По дороге во дворец Николай Павлович несколько успокоился и попросил прощения у Мишеля, однако на душе у него было положительно нехорошо. Его мучили дурные предчувствия.
Мишель улыбался, но и у него на душе кошки скребли. Он успокоился, только водворившись в своем любимом кресле у камелька и закурив сигару. «Это плохо, что он не курит, — подумал Мишель, — ничто так не помогает от нерв!» Однако сигары ему показалось недостаточно, и он велел принести выпить. Это действительно помогло. После первой же рюмки лафиту хорошее расположение духа вернулось и уже не покидало его до самого вечера…
МИХАИЛ МИХАЙЛОВИЧ СПЕРАНСКИЙ, АПРЕЛЯ 30, 1826 ГОДА
Сперанский переживал вторую молодость. У него снова появилось великое дело. Только ежели когда–то, в начале царствования Александра Благодетеля, он имел дело с ленивым и мечтательным существом, которого ему приходилось верноподданнейше подгонять, то теперь новый принципал все время подгонял его. Этот царь был человек энергический, жадный до деталей, охочий во все вникнуть — и ему–то и хотелось в полной мере показать, на что ты способен. Снова, как и 20 лет назад, не делая себе скидок на возраст, работал он круглые сутки, и ежели по некоему капризу природы в сутках стало бы более часов, Сперанский бы сие только приветствовал.

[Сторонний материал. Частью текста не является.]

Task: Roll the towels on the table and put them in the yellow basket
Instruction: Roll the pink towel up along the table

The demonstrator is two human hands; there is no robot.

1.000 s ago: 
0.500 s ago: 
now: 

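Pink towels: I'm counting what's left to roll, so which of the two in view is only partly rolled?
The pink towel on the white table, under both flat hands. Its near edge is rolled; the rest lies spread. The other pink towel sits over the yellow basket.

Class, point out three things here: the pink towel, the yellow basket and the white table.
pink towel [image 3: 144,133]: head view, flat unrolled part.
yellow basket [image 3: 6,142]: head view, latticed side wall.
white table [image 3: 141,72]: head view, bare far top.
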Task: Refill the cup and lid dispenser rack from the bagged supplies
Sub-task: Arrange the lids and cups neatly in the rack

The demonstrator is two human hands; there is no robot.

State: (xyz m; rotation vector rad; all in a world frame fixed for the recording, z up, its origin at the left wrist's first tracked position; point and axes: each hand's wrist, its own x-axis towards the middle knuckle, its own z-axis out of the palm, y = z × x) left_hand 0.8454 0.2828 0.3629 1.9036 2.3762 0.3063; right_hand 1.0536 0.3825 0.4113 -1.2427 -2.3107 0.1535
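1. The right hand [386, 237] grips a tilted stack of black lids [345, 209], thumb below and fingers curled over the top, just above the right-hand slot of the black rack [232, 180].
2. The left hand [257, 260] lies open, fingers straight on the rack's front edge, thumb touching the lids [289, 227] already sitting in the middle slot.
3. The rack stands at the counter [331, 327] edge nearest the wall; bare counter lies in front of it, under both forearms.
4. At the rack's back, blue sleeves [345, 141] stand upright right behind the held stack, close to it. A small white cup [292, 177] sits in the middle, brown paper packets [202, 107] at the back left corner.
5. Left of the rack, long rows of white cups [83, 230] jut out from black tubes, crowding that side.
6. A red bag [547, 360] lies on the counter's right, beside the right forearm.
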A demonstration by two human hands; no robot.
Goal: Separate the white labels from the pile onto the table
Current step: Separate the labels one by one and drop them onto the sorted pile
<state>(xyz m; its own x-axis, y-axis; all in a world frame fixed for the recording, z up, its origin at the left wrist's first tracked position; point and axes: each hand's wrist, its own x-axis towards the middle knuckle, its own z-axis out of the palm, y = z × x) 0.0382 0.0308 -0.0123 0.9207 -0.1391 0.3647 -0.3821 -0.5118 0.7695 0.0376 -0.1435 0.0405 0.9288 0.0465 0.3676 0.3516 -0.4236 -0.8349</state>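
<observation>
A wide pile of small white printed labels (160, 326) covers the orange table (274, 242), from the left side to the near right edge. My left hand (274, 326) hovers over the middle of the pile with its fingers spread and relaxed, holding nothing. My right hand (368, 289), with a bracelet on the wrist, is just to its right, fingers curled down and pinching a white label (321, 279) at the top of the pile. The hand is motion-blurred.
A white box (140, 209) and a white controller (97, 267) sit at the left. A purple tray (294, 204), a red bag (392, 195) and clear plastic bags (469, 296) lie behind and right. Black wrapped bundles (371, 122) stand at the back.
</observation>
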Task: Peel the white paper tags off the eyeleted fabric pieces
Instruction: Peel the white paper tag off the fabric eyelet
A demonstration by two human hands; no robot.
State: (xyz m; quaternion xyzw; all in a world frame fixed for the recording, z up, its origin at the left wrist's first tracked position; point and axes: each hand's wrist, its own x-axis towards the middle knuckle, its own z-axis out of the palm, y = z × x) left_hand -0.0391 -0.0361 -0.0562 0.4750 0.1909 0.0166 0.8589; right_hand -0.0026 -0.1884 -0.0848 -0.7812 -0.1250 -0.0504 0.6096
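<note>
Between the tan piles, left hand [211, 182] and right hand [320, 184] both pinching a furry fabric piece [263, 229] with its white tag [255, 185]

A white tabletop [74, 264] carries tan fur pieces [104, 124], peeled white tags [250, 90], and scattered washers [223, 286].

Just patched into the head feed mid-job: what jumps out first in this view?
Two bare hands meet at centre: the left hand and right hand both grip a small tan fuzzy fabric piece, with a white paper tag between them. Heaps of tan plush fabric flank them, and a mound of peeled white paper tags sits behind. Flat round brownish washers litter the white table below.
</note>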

Рабочий день его начинался в пять утра, при свечах. Он вставал, пил кофий в кабинете, туда же подавали ему и гренки — и работал. В девять принимал просителей и читал мемории. В двенадцать, по английской системе, ел он ленч (на ленч или к чаю раза два в неделю заезжала к нему взрослая дочь), после ленча спал у себя в кабинете на диване один час. Затем работал до пяти. Пил чай. Далее ехал во дворец. Ежели требован был государем, работал с государем. После приема ехал домой. Обедал в восемь — дома или в семь — во дворце. До двенадцати перечитывал и правил сделанное за день. За сим спал.